Set the data down once more, exactly as it is written.

________________________________________

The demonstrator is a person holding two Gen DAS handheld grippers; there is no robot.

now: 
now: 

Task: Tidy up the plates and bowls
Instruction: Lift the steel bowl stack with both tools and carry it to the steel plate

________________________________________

#### RESULT BELOW
The demonstrator is a person holding two Gen DAS handheld grippers; there is no robot.

now: 
now: 

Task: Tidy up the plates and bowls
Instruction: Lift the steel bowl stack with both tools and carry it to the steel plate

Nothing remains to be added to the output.